# For what values of p does

1. Sep 8, 2009

### Hyrox

for what values of p does....

1. The problem statement, all variables and given/known data
Find the values of p for which the series is convergent:

2. Relevant equations
There are two separate problems I'm having problems with here.
The first is:
n=1 to n=∞ ∑ 1/(n(lnn)^p)

The second is:
n=1 to n=∞ ∑ ln(n)/(n^p)

3. The attempt at a solution
Okay, I'm almost certain both of them converge for all values p>1. I'm having trouble proving it though.

Question 1:
On this one, I first took the sister function
f(x)=1/x(lnx)^p
and integrated it using u-substitution:
∫ (1/x(lnx)^p )dx u=lnx du=(1/x)dx
∫u^(-p)du = (u^(-p+1)) / (-p+1)
which I rewrote as:
(u^(1-p)) / (1-p)
then, I took the limit
lim n→∞ (u^(1-p)) / (1-p), looking for where it would converge.

I didn't really do any editing here, I just assumed p had to be greater than 1 so that the bottom was not negative, and not equal to 0, which would be undefined. Likewise, the top would have a negative exponent which would make the ln(x) converge.
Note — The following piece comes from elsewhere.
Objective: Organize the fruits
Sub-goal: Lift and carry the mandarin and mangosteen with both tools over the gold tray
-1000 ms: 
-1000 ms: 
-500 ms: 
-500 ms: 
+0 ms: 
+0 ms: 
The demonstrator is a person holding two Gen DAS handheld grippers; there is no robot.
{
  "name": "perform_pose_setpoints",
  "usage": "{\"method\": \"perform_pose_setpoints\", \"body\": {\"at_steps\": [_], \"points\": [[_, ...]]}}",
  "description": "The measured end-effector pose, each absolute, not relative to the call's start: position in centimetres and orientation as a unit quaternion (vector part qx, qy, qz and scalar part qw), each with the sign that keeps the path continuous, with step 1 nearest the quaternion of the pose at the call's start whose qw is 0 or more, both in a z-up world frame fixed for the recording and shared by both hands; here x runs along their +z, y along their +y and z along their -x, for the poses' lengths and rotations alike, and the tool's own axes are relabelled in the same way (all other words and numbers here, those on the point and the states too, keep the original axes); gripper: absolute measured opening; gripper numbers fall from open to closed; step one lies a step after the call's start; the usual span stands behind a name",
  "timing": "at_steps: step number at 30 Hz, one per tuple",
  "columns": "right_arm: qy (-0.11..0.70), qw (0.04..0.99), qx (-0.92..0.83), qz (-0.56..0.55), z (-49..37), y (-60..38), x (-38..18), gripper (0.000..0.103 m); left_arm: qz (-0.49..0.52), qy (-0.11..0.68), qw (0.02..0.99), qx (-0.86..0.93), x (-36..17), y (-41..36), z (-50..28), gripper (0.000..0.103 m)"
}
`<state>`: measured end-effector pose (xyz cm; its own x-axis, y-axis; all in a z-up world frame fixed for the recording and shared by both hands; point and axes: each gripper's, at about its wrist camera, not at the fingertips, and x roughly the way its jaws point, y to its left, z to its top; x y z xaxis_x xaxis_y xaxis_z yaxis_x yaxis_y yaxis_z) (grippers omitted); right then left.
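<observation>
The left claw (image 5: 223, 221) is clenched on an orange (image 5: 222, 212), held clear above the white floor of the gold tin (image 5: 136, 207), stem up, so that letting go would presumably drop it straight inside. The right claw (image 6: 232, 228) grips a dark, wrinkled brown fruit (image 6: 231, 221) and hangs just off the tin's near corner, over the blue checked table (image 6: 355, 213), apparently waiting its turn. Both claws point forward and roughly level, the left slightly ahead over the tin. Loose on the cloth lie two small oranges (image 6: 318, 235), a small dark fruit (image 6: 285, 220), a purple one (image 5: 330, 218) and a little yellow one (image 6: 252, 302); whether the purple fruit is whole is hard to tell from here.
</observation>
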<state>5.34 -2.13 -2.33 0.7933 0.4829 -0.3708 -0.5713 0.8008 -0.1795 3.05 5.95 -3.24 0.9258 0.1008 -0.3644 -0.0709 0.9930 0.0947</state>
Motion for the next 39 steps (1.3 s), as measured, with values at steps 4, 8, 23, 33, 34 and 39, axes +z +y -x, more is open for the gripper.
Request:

Therefore, I decided that it converges for all values p>1. I'm really not sure if I worked this one correctly or not.

Question 2:
I worked this one very similarly, but because it seems to be more complex, stumbled.
Once again, I took the sister function:
f(x)= lnx/x^p integrated by parts:
∫(lnx/x^p)dx u=lnx du=(1/x)dx dv=(1/x^p)dx v=x^(1-p)/(1-p)

With this, I'm not completely sure I got the correct value for v, when integrating dv.

However, I proceeded to set up the equation:

uv - ∫vdu = ((lnx)(x^1-p))/(1-p) - ∫[(x^(1-p))/(x(1-p))]dx

By this point, I didn't even bother integrating the ∫vdu because I felt so far off track.
That's pretty much as far as I worked on that one, assuming any of it is correct.

I'm new to this forum, so I hope I posted all of the necessary information...
It looks a bit messy, I tried to tidy it up as well as I could with symbols, but I'm not very familiar with how to use the fractions.

Thanks in advance for the help!!!

2. Sep 8, 2009

### lanedance

Re: for what values of p does....

i think you mean lim u goes to infinity, which is ok as lnx goes to infinity a s x does

to write in latex, trying clicking on text below to see the script
$$\frac{u^{1-p}}{1-p}$$

you reasoning looks ok to me, but take a look at the first term in your series... may complicate things a little
I think you're on the right track here, try simplifying the integral & keep going

It should also be easy to do a comparision test for p<=1, with the harmonic series 1/n

3. Sep 8, 2009

### Hyrox

Re: for what values of p does....

Okay, let's see.

I stopped here:
uv - ∫vdu = ((lnx)(x^1-p))/(1-p) - ∫[(x^(1-p))/(x(1-p))]dx
and then I picked back up.

$$\frac{lnx(x)^{1-p}}{1-p}$$ -$$\frac{1}{1-p}$$ ∫$$x^(-p)$$

= lim n→∞ $$\frac{ln(x)^{1-p}}{1-p} - \frac{x^{1-p}}{(1-p)^{2}}$$

At this point, I said that the limit converges for all values p > 1, because as p grows past 1, the x will be going to negative exponential powers, which converge to 0. Did I follow through well enough?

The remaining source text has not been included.